Marie Edwards is a Self-Reg Learning Facilitator & Presenter and Assistant Professor at Acadia University

Marie Edwards has been learning about Self-Reg since hearing Stuart Shanker give a keynote presentation in Victoria, British Columbia in 2010. Since that time, she has brought Self-Reg into her professional work as a teacher, administrator, assistant professor, Self-Reg facilitator, and researcher, as well as her personal life as a parent, partner, and friend.

Background

From 2018-2022 Marie engaged in PhD research that focussed on developing teachers’ self-regulation to support their stress management. This research was conducted through the University of Tasmania and supported by an Australian Research Council grant.

The Process for Research

Participants were teachers from an elementary school in a regional area of Tasmania, Australia. Marie collaborated with these teachers to design professional learning to further understand the science of stress, explore and recognize maladaptive and growth-promoting self-regulation strategies, and support teachers to actively apply the self-regulation professional learning to their practice. This professional learning centred predominantly on Shanker Self-Reg. Some participants took the opportunity to be videoed as part of their professional learning, connecting Self-Reg theory to practice.

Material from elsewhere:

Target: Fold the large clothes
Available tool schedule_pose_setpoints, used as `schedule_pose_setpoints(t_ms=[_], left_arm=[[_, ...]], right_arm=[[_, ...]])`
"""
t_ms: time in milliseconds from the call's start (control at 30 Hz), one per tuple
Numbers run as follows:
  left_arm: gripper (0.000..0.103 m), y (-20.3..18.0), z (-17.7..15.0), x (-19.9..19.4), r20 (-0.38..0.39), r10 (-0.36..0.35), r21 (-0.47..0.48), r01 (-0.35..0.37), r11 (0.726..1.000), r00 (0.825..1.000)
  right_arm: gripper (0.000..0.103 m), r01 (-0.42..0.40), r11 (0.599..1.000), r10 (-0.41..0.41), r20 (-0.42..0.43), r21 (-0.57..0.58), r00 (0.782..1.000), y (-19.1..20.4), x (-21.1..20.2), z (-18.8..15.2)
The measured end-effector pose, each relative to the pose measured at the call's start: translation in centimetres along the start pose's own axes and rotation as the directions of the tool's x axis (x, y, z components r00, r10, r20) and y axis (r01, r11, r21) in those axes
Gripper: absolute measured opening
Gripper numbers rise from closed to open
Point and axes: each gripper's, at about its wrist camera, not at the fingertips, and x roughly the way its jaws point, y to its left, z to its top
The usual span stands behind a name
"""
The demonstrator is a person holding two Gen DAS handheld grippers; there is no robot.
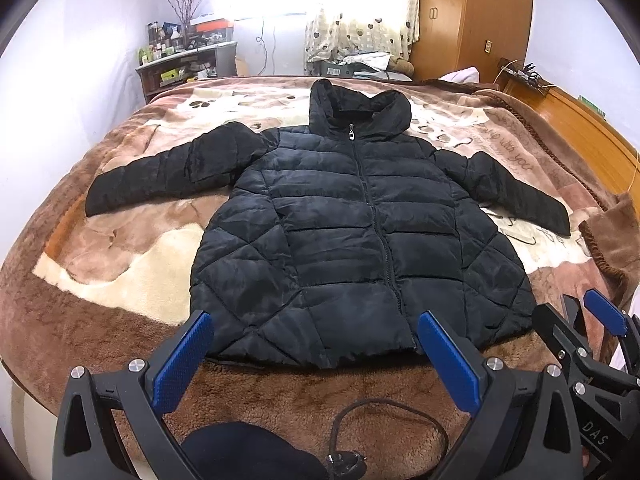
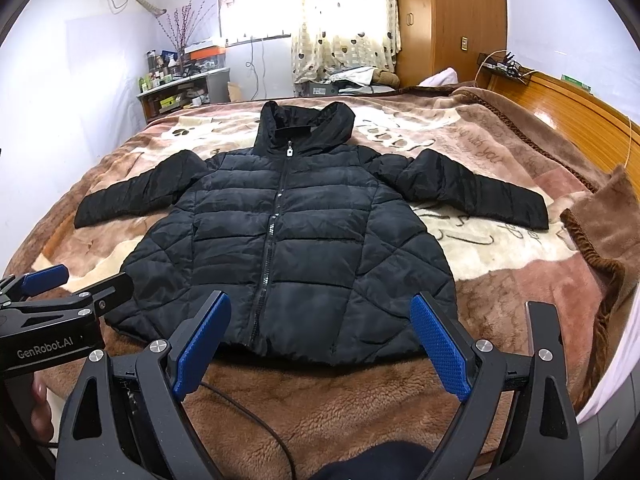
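Item: jacket (image 1: 344, 232), black, quilted, hooded, zipped shut. Lies face up and flat on the bed (image 1: 120, 272), sleeves spread to either side, hood towards the far wall, hem towards the tools. Long axis runs straight away from the viewer, along the zip (image 2: 272, 232).

Left tool (image 1: 316, 356): jaws wide apart, holding nothing, hovering just short of the hem, about centred on it. Right tool (image 2: 320, 344): likewise spread and empty, also at the hem, just beside the left one. Neither touches the cloth. Judged: no fold begun; each tool is nearer the sleeve on its own side, so the left sleeve (image 1: 160, 176) suits the left and the right sleeve (image 2: 480, 192) the right, both a reach forward and outward.

Surface: plush brown and cream blanket (image 2: 500, 312) with lettering, soft, likely to drag under the cloth. A dark cable (image 1: 392, 420) lies on it near the tools.

Room: bedroom; wooden wardrobe (image 2: 448, 20), heart-print curtain (image 2: 340, 20), cluttered shelf (image 1: 184, 64), bright window.
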Motion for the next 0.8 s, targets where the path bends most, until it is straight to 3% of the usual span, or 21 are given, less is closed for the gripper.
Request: schedule_pose_setpoints(t_ms=[800], left_arm=[[0.103,0.06,-0.02,-0.5,0.042,0.04,0.02,-0.041,0.999,0.998]], right_arm=[[0.091,-0.003,1.0,0.003,-0.001,-0.002,1.0,0.16,-0.18,-0.05]])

Marie’s paper describes the affordances of the video experience for professional learning and suggests factors that can be considered for others seeking to engage in video as a professional learning tool. Shanker Self-Reg is featured both in the research design and in the Findings and Discussion sections.

Abstract of Paper

Increasing and compelling research demonstrates the affordances of personal video footage as an informative and transformational tool in teacher professional learning (PL), yet many in-service teachers avoid engaging in this practice. This Australian Research Council funded study tracked teacher willingness to use video to capture the application of PL over 12 months in a rural Australian primary school. Data from questionnaires, video-based learning conversations, and collaborative sharing sessions demonstrated a strong increasing trend in the number of teachers volunteering to be videoed across three iterations of research. Thematic analysis highlighted five key factors as catalysts for increased teacher participation in engaging with video as a professional learning (PL) tool. These factors include – safe relationships and the building of relational trust; personalized connection of PL to classroom practice; an effective video annotation repository system; teacher agency within an iterative structure; and time – the need for external support systems. This study found that when these factors were addressed, willingness to engage in using the power of video as a tool to support teacher PL increased.

The Paper

2022 paper in Australian Journal of Teacher Education: “Increasing In-Service Teachers’ Willingness to be Videoed to Support Professional Learning”.

Congratulations, Marie!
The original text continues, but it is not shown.